Transforming the livelihoods of the rural poor also known as the “muturage” is government’s obsession as the economy embarks on the next phase of growth for the next 7 years.
This includes increasing access to affordable mobile phone facility per households in the country’s rural areas.
With Rwanda now registering a 36.2 percent mobile tele-density in which over 3.6 million of its over 10 million citizens are now considered to be active users of mobile telecoms, courtesy of the intense competition and, by extension, the huge price cuts, the effects of the increased use of telecoms can, thus, be said to be potentially “huge and transformational,” according to experts.
Cheaper calling rates as was witnessed in 2010 naturally render the “muturage”, the rural citizenry, who constitute more than 70 percent of Rwanda’s population, an opportunity to be brought into the national telecoms networks through increased tele-density.
Increased tele-density in turn, would empower the “muturage” to make more informed economic decisions.
According to Rwanda Utilities Regulatory Agency (RURA), the industry regulator, the market expanded by 14 percent in the third quarter of 2010 as operators slashed tariffs amid increasing competition.
Low income markets such as Rwanda’s rural landscape present what is termed by experts as a ‘prodigious opportunity’ for the world’s wealthiest companies to seek their fortunes while at the same time to bring prosperity to the aspiring poor.
This is the kind of “win win” situation that government of Rwanda has been seeking as part of its broader agenda of economically empowering the “muturage” and, by extension, transforming their livelihoods in the coming days.
This is the context in which the three licensed operators MTN, Rwandatel and Tigo, sunk over $200 million in the year 2010 to deepen service offerings in the telecoms sector.
Numerous studies within this context have found a quantitative relationship between increasing mobile penetration and economic growth in developing country economies.
One of such a study has been conducted by world renowned business guru Prof Coimbatore Krishnarao Prahalad, who is famous as the father of the concept of the fortune at the bottom of the pyramid. Prahalad preached to some of the leading multinationals that doing business successfully and in a mutually sustainable fashion with the world’s poorest people — requires radical innovations in technology and business models.
Prahalad counselled that success in doing business in the third world countries will require investors to re-evaluate price–performance relationships for products and services.
“It will demand a new level of capital efficiency and new ways of measuring financial success. For companies willing to take this kind of new risk, varying forms of rewards such as growth, profits, and incalculable contributions to humankind await them”, he said. This is precisely the kind of change unfolding within the local telecoms industry as the year comes to a dramatic close.
While the status quo within the telecoms industry had to contend with very deep price cuts that will ultimately erode their bottom lines, the new dynamic shifts bring new forms of rewards dramatically to the operators capable of fully embracing new service values that are premised principally on boosting the fortunes of the “muturage”.

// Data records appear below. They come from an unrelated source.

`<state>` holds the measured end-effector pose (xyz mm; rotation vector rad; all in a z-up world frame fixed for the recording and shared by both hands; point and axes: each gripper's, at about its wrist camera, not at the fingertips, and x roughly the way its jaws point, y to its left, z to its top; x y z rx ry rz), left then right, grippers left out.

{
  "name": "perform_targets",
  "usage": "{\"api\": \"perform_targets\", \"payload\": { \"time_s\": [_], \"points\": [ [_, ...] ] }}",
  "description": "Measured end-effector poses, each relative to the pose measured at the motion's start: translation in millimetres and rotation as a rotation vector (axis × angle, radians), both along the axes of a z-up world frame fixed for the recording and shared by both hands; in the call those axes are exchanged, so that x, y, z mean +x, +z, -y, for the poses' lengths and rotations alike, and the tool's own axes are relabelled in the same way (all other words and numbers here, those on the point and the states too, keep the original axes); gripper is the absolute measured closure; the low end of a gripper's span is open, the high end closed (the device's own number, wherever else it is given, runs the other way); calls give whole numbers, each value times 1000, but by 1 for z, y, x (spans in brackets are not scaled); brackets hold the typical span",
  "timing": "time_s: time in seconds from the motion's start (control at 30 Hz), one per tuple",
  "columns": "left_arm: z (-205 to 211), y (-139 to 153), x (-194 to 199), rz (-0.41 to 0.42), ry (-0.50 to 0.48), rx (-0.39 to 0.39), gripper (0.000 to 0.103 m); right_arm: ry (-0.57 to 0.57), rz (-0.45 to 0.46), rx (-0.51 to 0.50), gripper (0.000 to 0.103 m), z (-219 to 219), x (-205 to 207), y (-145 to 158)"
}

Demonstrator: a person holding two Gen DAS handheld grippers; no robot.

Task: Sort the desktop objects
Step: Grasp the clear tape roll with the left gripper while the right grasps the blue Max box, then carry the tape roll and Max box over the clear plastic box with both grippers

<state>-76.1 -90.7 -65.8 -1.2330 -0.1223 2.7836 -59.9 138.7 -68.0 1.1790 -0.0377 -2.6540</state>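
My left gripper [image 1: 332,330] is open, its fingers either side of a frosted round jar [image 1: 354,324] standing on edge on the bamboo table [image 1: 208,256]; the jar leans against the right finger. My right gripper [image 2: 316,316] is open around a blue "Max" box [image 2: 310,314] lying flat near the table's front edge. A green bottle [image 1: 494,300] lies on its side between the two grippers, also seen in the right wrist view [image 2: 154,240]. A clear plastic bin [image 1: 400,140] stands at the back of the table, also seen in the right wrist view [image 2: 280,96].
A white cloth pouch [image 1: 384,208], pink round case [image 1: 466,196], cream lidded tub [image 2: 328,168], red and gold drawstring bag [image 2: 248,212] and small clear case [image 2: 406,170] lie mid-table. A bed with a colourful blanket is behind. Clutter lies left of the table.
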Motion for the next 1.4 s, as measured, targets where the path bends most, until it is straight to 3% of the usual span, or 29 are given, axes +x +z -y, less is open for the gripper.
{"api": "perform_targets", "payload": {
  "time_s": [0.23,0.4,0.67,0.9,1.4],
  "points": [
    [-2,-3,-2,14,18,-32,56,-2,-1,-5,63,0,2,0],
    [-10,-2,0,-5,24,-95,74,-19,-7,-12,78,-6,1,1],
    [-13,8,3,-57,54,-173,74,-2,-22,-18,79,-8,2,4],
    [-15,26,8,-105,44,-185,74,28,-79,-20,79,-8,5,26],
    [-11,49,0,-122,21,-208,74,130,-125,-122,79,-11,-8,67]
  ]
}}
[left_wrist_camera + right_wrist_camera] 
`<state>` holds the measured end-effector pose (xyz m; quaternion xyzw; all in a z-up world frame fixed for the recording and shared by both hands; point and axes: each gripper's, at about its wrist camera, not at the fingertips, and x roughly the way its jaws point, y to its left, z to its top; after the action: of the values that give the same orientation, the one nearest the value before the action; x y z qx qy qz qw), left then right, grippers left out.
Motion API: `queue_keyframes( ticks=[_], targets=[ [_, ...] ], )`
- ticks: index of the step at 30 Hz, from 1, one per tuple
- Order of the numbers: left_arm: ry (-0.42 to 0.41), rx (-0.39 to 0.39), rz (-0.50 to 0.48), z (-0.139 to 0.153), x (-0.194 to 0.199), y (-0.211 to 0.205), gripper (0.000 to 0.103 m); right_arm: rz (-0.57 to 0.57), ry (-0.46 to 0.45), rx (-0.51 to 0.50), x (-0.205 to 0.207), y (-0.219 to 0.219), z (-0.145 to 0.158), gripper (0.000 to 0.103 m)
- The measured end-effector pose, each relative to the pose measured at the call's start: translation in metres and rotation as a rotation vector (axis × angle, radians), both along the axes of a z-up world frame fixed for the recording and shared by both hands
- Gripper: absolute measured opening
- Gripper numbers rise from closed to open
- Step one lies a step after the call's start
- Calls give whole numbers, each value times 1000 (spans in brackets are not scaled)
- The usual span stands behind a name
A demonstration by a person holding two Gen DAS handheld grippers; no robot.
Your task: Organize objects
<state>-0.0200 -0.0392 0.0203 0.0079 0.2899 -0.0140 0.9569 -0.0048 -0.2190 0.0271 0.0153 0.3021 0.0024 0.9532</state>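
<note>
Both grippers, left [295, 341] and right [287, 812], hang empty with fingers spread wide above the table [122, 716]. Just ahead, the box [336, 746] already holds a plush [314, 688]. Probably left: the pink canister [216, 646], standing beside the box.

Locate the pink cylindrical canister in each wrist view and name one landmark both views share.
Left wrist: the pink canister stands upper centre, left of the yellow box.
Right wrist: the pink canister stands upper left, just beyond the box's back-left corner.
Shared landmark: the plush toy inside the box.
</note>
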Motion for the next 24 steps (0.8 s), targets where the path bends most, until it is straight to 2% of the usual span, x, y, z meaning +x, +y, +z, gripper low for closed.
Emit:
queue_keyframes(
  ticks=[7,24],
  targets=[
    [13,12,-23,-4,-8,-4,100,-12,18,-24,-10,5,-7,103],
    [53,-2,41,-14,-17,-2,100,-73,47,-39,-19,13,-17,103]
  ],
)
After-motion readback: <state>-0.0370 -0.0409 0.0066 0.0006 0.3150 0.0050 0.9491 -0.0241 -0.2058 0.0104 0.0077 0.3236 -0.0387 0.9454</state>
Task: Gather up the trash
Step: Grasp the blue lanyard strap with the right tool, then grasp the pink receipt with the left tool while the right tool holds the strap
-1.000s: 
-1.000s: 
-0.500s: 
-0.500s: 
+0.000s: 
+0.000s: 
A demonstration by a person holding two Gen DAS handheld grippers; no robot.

A study by the London Business School indicates that an increase of 10 percent points in mobile phone penetration that is adding 10 new subscribers per hundred people leads to an increase of the gross domestic product by 0.6 percent points in developing countries. Another study by the World Bank puts this figure up 0.8 percentage points.
However, analysts studying this linkage say that the real benefits of telecommunications in the third world only start when a country passes a threshold penetration rate of about 25 percent .This observation presents very refreshing insights on Rwanda, going by the latest statistics by market regulator, RURA. Early last year, RURA reported that the number of mobile subscribers in the country hit 2.4mn in 2009, signalling mobile penetration of 24 percent.
RURA attributed Rwanda’s strong mobile subscriber growth in part to Tigo’s entrance. It also attributed the strong growth to the introduction of new promotions and services by market leader MTN.
Experts at RURA are now saying that investment in telecommunications is a fast and efficient way to give an impetus to Rwanda’s highly ambitious transformation agenda for the next 7 years.
“Our survey carried out at household levels that looks at the impact of use of mobile phone penetration touching specifically on the rural poor reveals very interesting observations giving us a confirmation that telecoms will be a real enabler of the transformation being pursued by government in the next 7 years”, Innocent Rurayisire, an economic expert at RURA, told Business Times just prior to close of the year.